» What to do
Which of the lines in the listing that follows hold "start"? Pull each one out.
*** Opening Dataset section ***
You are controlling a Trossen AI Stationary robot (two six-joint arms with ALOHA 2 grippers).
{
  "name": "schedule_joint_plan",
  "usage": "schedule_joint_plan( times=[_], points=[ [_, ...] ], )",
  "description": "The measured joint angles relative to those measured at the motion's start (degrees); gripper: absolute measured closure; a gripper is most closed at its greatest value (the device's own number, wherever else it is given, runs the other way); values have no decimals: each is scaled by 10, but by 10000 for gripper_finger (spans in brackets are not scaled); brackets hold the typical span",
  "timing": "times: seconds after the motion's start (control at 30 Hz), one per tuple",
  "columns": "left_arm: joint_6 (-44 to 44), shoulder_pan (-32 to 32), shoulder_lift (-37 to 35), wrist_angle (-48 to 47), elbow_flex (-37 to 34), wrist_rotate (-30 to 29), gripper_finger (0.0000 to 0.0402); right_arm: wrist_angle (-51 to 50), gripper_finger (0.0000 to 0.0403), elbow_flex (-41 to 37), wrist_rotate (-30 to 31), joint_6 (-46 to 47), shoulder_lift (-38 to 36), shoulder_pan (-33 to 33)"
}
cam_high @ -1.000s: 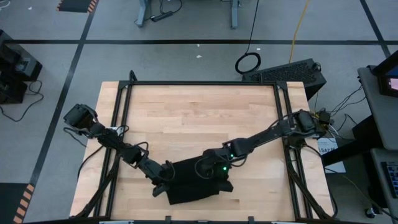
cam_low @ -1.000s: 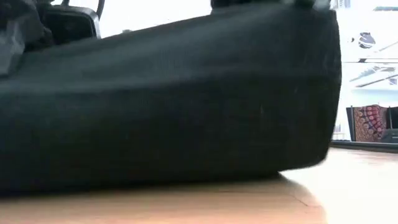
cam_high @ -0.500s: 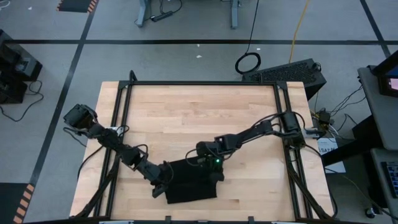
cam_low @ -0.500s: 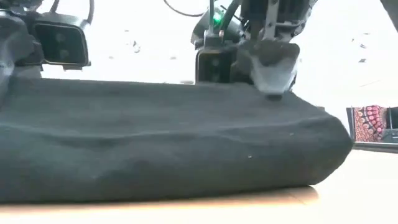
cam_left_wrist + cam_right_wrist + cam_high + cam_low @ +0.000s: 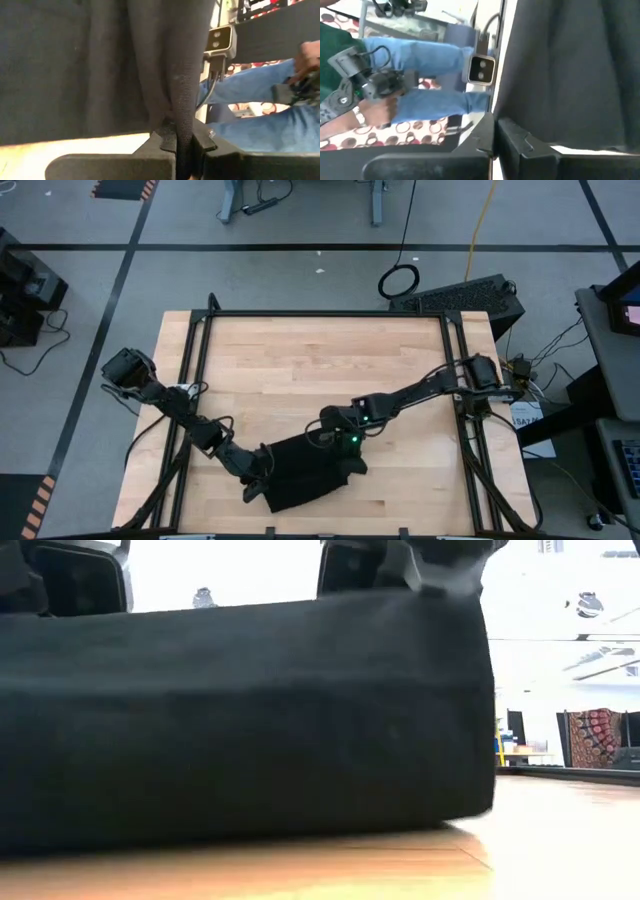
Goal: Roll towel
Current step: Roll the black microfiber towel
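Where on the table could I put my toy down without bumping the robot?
The far half of the table, up by the black frame, is bare wood. The near middle is crowded: the towel lies there with the left hand and right hand on it.

- The towel [image 5: 305, 480] is plain black, with no pattern showing.
- The tabletop [image 5: 320, 370] is pale blond wood in narrow planks, framed by black rails.
- Both arms are dark; a small green light [image 5: 354, 439] glows on the right one.
- The floor [image 5: 300, 270] is grey with black tape lines.
- A yellow cable [image 5: 480, 220] crosses it.
- A person's trousers [image 5: 427, 60] are light blue denim.
- A cloth [image 5: 415, 131] behind them is white with red and brown rings.
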Motion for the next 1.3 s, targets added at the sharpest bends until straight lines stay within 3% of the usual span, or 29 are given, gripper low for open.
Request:
schedule_joint_plan(
  times=[0.3,0.47,0.8,1.0,1.3],
  points=[
    [19,-15,0,-46,0,-44,391,9,400,0,-6,57,-15,0],
    [20,-15,9,-67,0,-58,391,8,400,0,-3,37,3,-18],
    [15,-17,44,-71,0,-58,391,-22,400,0,153,4,6,-40],
    [15,-16,44,-57,0,-58,391,-67,399,0,182,-27,26,-30],
    [15,-16,44,-52,0,-63,391,-90,399,0,301,-31,37,-20]
  ],
)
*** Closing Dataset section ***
» Task solution
  "description": "The measured joint angles relative to those measured at the motion's start (degrees); gripper: absolute measured closure; a gripper is most closed at its greatest value (the device's own number, wherever else it is given, runs the other way); values have no decimals: each is scaled by 10, but by 10000 for gripper_finger (spans in brackets are not scaled); brackets hold the typical span",
  "timing": "times: seconds after the motion's start (control at 30 Hz), one per tuple",

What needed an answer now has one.